What the exercise asks
Please print the whole listing below exactly as it stands.

Data segment

_ _ _

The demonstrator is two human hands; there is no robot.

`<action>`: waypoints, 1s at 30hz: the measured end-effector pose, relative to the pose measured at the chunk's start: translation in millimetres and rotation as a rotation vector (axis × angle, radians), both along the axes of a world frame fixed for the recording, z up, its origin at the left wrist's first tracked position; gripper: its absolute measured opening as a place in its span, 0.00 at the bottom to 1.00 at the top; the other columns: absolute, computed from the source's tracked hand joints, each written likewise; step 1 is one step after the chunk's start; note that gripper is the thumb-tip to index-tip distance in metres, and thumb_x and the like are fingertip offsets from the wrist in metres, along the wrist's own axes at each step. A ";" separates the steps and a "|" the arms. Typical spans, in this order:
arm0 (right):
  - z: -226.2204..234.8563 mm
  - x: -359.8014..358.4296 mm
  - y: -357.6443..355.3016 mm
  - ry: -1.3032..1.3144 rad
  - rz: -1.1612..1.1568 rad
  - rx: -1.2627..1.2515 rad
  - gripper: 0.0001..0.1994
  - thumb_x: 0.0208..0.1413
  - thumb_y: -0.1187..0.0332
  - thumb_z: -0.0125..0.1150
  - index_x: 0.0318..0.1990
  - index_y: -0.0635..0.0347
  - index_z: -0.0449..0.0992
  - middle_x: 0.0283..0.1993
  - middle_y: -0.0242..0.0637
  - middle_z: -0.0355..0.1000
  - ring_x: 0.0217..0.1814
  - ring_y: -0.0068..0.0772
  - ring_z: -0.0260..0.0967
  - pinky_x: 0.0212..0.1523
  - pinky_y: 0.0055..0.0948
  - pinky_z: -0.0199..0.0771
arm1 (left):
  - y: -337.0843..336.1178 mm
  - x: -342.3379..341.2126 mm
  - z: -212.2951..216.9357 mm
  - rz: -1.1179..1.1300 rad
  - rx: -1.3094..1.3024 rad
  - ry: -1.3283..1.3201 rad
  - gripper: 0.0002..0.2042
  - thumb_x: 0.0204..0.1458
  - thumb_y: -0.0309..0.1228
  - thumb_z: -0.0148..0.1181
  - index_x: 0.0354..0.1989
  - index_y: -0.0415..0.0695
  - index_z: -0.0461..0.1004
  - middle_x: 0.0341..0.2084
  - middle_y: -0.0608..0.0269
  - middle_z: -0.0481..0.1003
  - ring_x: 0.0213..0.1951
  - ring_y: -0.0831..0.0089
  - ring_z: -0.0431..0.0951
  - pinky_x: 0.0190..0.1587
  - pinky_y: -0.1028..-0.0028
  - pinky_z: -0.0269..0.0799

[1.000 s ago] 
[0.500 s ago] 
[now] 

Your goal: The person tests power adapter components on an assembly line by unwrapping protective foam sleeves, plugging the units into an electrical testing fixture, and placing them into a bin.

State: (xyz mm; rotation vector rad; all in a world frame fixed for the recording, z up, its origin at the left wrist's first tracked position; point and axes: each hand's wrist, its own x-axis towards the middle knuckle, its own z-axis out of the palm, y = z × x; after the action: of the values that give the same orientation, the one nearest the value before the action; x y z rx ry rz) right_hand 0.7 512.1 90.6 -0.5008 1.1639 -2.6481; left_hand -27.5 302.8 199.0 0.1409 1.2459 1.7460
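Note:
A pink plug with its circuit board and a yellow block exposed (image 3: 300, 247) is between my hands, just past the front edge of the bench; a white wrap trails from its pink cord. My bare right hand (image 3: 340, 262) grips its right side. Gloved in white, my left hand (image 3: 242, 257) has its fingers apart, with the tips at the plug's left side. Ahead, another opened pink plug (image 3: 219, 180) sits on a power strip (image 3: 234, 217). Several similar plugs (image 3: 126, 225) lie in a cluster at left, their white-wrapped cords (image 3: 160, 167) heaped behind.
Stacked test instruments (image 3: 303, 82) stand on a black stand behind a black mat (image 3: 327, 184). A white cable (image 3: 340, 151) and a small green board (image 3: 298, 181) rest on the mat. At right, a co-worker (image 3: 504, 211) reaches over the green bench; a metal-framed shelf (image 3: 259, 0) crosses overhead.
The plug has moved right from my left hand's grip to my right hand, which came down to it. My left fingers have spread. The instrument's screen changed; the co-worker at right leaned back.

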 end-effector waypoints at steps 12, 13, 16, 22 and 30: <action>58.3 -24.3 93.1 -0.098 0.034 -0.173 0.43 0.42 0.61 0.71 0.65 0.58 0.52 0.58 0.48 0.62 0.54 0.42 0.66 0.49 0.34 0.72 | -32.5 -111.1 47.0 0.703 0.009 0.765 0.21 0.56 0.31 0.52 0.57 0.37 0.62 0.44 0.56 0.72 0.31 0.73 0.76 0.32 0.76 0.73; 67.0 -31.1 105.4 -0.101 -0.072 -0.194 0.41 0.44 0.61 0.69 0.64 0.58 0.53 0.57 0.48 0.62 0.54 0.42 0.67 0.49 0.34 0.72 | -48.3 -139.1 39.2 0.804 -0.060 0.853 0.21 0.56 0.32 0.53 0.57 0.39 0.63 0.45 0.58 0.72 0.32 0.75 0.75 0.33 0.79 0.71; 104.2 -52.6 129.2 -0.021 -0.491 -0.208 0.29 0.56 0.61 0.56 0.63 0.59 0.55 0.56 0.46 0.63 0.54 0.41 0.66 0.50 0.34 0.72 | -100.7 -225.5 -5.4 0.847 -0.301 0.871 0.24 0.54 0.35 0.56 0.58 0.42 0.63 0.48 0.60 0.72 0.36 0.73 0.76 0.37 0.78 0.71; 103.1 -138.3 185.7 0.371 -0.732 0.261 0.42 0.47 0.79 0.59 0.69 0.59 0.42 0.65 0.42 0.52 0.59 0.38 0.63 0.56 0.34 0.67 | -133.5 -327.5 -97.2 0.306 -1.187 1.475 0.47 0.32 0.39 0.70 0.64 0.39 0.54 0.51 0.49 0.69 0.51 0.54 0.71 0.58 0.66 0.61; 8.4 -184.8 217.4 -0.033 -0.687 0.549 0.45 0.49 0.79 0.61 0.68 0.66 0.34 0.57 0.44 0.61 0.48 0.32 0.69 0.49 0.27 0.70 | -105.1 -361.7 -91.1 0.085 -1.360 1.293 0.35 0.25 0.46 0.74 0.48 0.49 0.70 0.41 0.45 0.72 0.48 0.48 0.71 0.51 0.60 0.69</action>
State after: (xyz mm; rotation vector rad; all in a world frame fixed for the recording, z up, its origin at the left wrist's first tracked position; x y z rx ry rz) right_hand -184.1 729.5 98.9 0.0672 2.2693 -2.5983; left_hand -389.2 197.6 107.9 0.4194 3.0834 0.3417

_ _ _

Answer space
The demonstrator is two human hands; there is no robot.

`<action>`: waypoints, 1s at 30hz: the measured end-effector pose, relative to the pose measured at the chunk's start: translation in millimetres and rotation as a rotation vector (axis × angle, radians), both along the axes of a world frame fixed for the recording, z up, its origin at the left wrist's first tracked position; gripper: its absolute measured opening as a place in its span, 0.00 at the bottom to 1.00 at the top; the other columns: absolute, computed from the source's tracked hand joints, each written likewise; step 1 is one step after the chunk's start; note that gripper is the thumb-tip to index-tip distance in metres, and thumb_x and the like are fingertip offsets from the wrist in metres, along the wrist's own axes at each step. A ";" separates the steps and a "|" the arms. Typical spans, in this order:
arm0 (right):
  - z: -226.2204..234.8563 mm
  - x: -359.8014..358.4296 mm
  - y: -357.6443..355.3016 mm
  - ry: -1.3032..1.3144 rad
  - rz: -1.1612..1.1568 rad
  - rx: -1.2627..1.2515 rad
  - gripper: 0.0001..0.1994
  - thumb_x: 0.0208..0.1413
  - thumb_y: -0.1187..0.0332
  - thumb_z: -0.0125..0.1150
  - index_x: 0.0318..0.1990
  - index_y: -0.0635..0.0347
  - index_z: -0.0449..0.0992
  - middle_x: 0.0283..0.1993
  - middle_y: -0.0242..0.0637
  - middle_z: -0.0355..0.1000
  - ring_x: 0.0217..0.1814
  - ring_y: -0.0068..0.0772
  - ring_z: -0.0260..0.0967
  - pinky_x: 0.0212..0.1523
  - pinky_y: 0.0055..0.0948
  - pinky_z: -0.0199..0.0771
arm1 (left):
  - y: -337.0843..336.1178 mm
  - x: -342.3379..341.2126 mm
  - z: -212.2951..216.9357 mm
  - rz: -1.1179..1.1300 rad
  - rx: -1.3094..1.3024 rad
  - ry: -1.3283..1.3201 rad
  - gripper: 0.0002..0.2042
  - thumb_x: 0.0204..0.1458
  - thumb_y: -0.0309..0.1228
  - thumb_z: -0.0148..0.1181
  - index_x: 0.0354..0.1989
  - index_y: -0.0415..0.0695
  - index_z: -0.0461..0.1004
  - middle_x: 0.0341..0.2084
  - middle_y: -0.0608..0.0269
  - middle_z: -0.0481..0.1003
  - ring_x: 0.0213..0.1951
  - ring_y: -0.0831..0.0089
  - ring_z: -0.0431..0.0951
  - pinky_x: 0.0190..0.1587
  - pinky_y: -0.1028..-0.0028
  - pinky_z: -0.0269..0.0799

[1.000 s ago] 
[0.500 s ago] 
[now] 

Your goal: The person tests power adapter components on an assembly line by unwrapping protective foam sleeves, plugging the units into an electrical testing fixture, and placing them into a bin.

State: (xyz mm; rotation vector rad; all in a world frame fixed for the recording, z up, its origin at the left wrist's first tracked position; point and axes: each hand's wrist, its own x-axis towards the middle knuckle, its own z-axis out of the palm, y = z × x; after the action: of the values that give the same orientation, the one nearest the value before the action; x y z rx ry rz) right_hand 0.7 512.1 90.6 -0.5008 1.1639 -2.6481; left_hand -27.5 302.8 199.0 0.1409 1.2459 1.7460
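Note:
A pink plug with its circuit board and a yellow block exposed (image 3: 300, 247) is between my hands, just past the front edge of the bench; a white wrap trails from its pink cord. My bare right hand (image 3: 340, 262) grips its right side. Gloved in white, my left hand (image 3: 242, 257) has its fingers apart, with the tips at the plug's left side. Ahead, another opened pink plug (image 3: 219, 180) sits on a power strip (image 3: 234, 217). Several similar plugs (image 3: 126, 225) lie in a cluster at left, their white-wrapped cords (image 3: 160, 167) heaped behind.
Stacked test instruments (image 3: 303, 82) stand on a black stand behind a black mat (image 3: 327, 184). A white cable (image 3: 340, 151) and a small green board (image 3: 298, 181) rest on the mat. At right, a co-worker (image 3: 504, 211) reaches over the green bench; a metal-framed shelf (image 3: 259, 0) crosses overhead.
The plug has moved right from my left hand's grip to my right hand, which came down to it. My left fingers have spread. The instrument's screen changed; the co-worker at right leaned back.
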
 end-effector waypoints at steps 12, 13, 16, 22 and 30: <action>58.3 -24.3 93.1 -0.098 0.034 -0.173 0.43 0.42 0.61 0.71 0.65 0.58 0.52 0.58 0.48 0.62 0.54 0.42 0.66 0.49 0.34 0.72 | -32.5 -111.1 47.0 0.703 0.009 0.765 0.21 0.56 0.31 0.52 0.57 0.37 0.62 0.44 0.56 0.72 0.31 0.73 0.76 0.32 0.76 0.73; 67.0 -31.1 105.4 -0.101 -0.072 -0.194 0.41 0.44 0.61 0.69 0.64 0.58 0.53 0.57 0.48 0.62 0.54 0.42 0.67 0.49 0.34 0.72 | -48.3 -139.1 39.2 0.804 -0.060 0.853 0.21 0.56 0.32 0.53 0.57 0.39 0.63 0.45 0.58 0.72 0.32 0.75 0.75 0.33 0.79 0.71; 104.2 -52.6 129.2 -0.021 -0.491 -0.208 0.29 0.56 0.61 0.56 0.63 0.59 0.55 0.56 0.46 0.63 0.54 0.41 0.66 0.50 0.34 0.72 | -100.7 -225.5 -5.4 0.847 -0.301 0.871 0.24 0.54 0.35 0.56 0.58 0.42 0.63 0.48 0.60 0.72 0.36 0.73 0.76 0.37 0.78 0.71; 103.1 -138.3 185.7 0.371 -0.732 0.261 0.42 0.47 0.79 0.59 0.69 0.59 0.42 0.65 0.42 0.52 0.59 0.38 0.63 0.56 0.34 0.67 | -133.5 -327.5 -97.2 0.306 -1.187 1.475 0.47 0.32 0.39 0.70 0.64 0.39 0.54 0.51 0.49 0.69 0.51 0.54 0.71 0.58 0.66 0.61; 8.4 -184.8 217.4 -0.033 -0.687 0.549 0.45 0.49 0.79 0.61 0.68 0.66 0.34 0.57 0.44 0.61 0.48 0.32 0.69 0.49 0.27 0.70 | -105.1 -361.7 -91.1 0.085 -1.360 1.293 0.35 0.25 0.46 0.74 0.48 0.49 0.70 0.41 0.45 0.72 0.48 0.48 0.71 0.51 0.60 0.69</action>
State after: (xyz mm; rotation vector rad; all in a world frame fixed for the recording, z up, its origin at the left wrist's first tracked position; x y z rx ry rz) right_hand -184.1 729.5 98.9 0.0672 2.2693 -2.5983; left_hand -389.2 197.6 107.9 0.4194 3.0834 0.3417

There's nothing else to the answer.